Blocking Collection and the Producer-Consumer Problem

Blocking Collection and the Producer-Consumer Problem

Rate This
  • Comments 14

This time I want to discuss features that belong to the new System.Collections.Concurrent namespace in the.NET Framework 4. When you design parallel applications, you often need thread-safe data storage as well as some mechanism of sending messages between tasks. Once again, this post will touch on just the basics and the most common problems a beginner might encounter, but I’ll provide links for further reading.

This is the fourth post in the parallel programming series. Here’s a list of all the posts:

To keep things short, I’ll start with the code that I have at the end of the Task Schedulers and Synchronization Context post. This is a small parallel WPF application with a responsive UI that has one Start button and displays the results of long-running operations in a text box.

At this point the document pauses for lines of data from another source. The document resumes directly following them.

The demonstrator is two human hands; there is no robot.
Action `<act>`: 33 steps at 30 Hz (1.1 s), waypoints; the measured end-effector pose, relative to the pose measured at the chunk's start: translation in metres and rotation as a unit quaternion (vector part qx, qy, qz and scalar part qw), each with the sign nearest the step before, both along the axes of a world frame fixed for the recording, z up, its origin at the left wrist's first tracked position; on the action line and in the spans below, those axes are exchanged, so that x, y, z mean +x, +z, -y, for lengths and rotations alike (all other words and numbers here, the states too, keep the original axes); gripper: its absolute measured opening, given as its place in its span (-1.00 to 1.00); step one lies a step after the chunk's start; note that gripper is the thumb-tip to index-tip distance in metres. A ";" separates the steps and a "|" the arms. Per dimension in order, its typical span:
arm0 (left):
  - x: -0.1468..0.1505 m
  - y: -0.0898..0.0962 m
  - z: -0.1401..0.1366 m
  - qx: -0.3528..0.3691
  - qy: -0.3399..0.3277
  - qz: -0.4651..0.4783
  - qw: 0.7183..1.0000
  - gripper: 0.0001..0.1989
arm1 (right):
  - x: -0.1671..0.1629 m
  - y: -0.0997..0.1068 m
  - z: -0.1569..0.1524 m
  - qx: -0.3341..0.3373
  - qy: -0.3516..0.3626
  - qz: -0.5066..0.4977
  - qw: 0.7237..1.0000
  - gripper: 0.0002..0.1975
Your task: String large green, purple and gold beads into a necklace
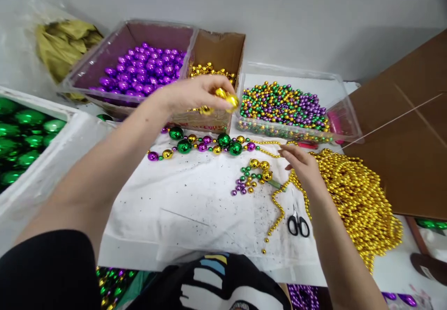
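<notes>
My left hand [204, 93] is over the front of a cardboard box [218, 47] of gold beads [208, 69], with a few large gold beads [226, 98] pinched in its fingers. On the white cloth [146, 207] below lies a strung garland of green, purple and gold balls [183, 146]. Its ends continue as thin gold bead strands toward my right hand [302, 163]. That hand's thumb and forefinger are apart, close to the strands; no held object shows. Loose gold, green and purple beads [249, 178] lie in a small group nearby.
Black-handled scissors [298, 225] and a long needle-like wire [185, 217] lie on the cloth. At right is a heap of gold bead strands [359, 203]. Bins of purple balls [143, 70] and mixed beads [282, 107] stand behind; green balls [28, 138] fill a left container. A white thread [394, 123] crosses the right side.
</notes>
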State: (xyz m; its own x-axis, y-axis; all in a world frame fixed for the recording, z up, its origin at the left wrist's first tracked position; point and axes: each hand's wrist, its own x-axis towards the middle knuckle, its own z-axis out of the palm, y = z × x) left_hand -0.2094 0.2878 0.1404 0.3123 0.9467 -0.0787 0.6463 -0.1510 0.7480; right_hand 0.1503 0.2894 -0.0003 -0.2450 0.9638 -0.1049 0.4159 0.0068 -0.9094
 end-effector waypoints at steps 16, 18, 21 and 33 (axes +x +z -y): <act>0.103 -0.142 0.068 -0.072 0.012 -0.012 0.997 -0.32 | -0.030 -0.013 0.031 -0.027 0.069 0.003 0.997 -0.66; 0.083 -0.120 0.070 -0.068 0.034 0.028 0.997 -0.43 | -0.024 -0.014 0.032 -0.030 0.056 0.006 0.998 -0.65; 0.049 -0.076 0.061 -0.005 0.080 0.075 0.994 -0.61 | -0.021 -0.014 0.033 -0.035 0.045 0.003 0.998 -0.64; -0.022 -0.028 0.017 0.186 0.172 -0.086 0.963 -0.73 | -0.085 0.062 0.008 0.070 0.143 0.010 0.987 -0.68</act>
State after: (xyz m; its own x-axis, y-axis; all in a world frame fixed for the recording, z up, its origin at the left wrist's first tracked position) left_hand -0.2317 0.2710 0.1126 -0.0121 0.9644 0.2643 0.8155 -0.1434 0.5607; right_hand 0.0658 0.2812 0.0616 -0.5077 0.8613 0.0176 0.3962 0.2516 -0.8830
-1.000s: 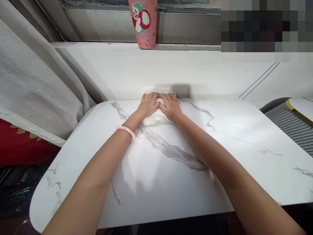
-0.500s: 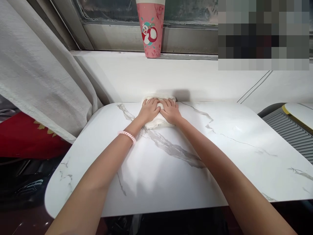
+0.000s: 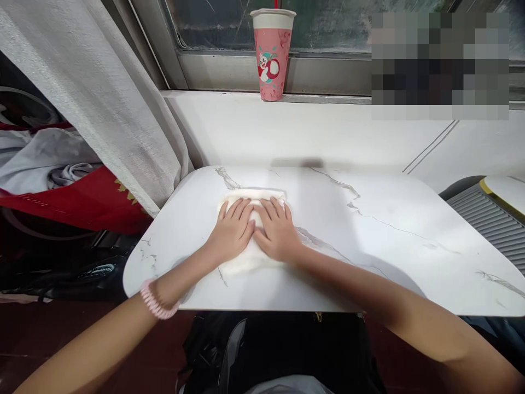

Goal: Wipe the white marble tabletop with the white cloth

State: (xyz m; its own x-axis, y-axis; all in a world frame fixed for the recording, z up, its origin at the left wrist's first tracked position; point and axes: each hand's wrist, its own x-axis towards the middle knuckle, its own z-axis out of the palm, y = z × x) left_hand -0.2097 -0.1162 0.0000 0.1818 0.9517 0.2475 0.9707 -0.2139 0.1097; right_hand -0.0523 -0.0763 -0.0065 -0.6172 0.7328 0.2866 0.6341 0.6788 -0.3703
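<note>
1. on my head view the left hand (image 3: 233, 229) lies palm down on a white cloth (image 3: 246, 266), fingers spread and pointing toward the wall (image 3: 328, 131).
2. right hand (image 3: 276, 229) lies on the same cloth, just beside the left, also palm down with fingers spread. thumb tips sit close together; i can't tell if they touch.
3. grip, both sides: wide and flat, resting on the cloth rather than wrapped round it. undersides of the palms are hidden from me.
4. cloth position: on the desk (image 3: 389, 202), left of its middle, between the far and near edges, touching neither. it shows past the fingertips, between the hands and below the palms. can't tell the layer count.
5. desk top is white with grey marbled veins, left corners rounded, far edge at the wall.
6. left wrist carries a pink coiled band (image 3: 151, 301).
7. pink cup (image 3: 273, 65) with white upper band and red straw (image 3: 276, 4) stands upright on the ledge under the window (image 3: 336, 27), beyond the desk.
8. left side: pale grey curtain (image 3: 90, 93) hangs to the desk's far left corner; red bag (image 3: 82, 203) near it, grey fabric (image 3: 45, 153) inside.
9. right side: grey ribbed object (image 3: 488, 216), yellow strip along it, can't identify.
</note>
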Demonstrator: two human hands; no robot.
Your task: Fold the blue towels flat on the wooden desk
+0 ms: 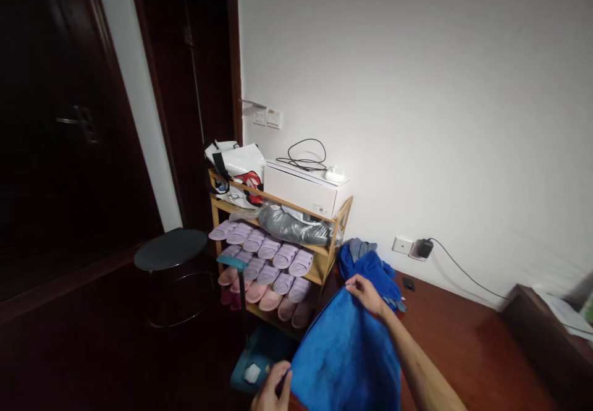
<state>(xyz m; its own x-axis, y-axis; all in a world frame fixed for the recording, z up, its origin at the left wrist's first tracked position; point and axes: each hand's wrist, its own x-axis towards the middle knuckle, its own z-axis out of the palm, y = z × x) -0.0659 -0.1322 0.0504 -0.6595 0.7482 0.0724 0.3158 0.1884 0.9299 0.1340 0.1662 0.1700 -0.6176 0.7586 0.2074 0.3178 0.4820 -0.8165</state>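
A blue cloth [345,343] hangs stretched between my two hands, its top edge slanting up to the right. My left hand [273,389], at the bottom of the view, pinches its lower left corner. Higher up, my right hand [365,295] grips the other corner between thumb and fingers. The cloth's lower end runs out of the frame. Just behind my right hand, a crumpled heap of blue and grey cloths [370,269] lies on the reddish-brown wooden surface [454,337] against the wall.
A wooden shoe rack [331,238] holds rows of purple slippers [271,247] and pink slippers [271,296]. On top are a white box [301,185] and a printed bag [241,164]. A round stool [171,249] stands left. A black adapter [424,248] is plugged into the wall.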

public partial class MainWindow : Window
{
    public MainWindow()
    {
        InitializeComponent();
    }

    public static double SumRootN(int root)
    {
        double result = 0;
        for (int i = 1; i < 10000000; i++)
        {
            result += Math.Exp(Math.Log(i) / root);
        }
        return result;
    }

    private void start_Click(object sender, RoutedEventArgs e)
    {
        textBlock1.Text = "";
        label1.Content = "Milliseconds: ";

        var watch = Stopwatch.StartNew();
        List<Task> tasks = new List<Task>();
        var ui = TaskScheduler.FromCurrentSynchronizationContext();
        for (int i = 2; i < 20; i++)
        {
            int j = i;
            var compute = Task.Factory.StartNew(() =>
            {
                return SumRootN(j);
            });
            tasks.Add(compute);

            var display = compute.ContinueWith(resultTask =>
                            textBlock1.Text += "root " + j.ToString() + " " +
                                               compute.Result.ToString() +
                                               Environment.NewLine,
                                ui);
        }

        Task.Factory.ContinueWhenAll(tasks.ToArray(),
            result =>
            {
                var time = watch.ElapsedMilliseconds;
                label1.Content += time.ToString();
            }, CancellationToken.None, TaskContinuationOptions.None, ui);
    }
}

But imagine that I’m designing a larger application and I need to store the results of the long-running parallel operations somewhere. (I don’t do this in the current version at all.)

Until .NET Framework 4, this task was challenging for C# developers: the collections in the System.Collections and System.Collections.Generic namespaces do not guarantee thread safety, and developers needed to design the locking and synchronization mechanisms themselves. But now generic thread-safe collections are a part of the .NET Framework. So, let me introduce the new namespace: System.Collections.Concurrent.

I’m going to use the BlockingCollection<T> class. This class can help you implement the well-known producer-consumer pattern, where items are produced and consumed by different operations at different rates. I will update my application to imitate the producer-consumer scenario, so that the compute task will become a producer, and the display task will become a consumer.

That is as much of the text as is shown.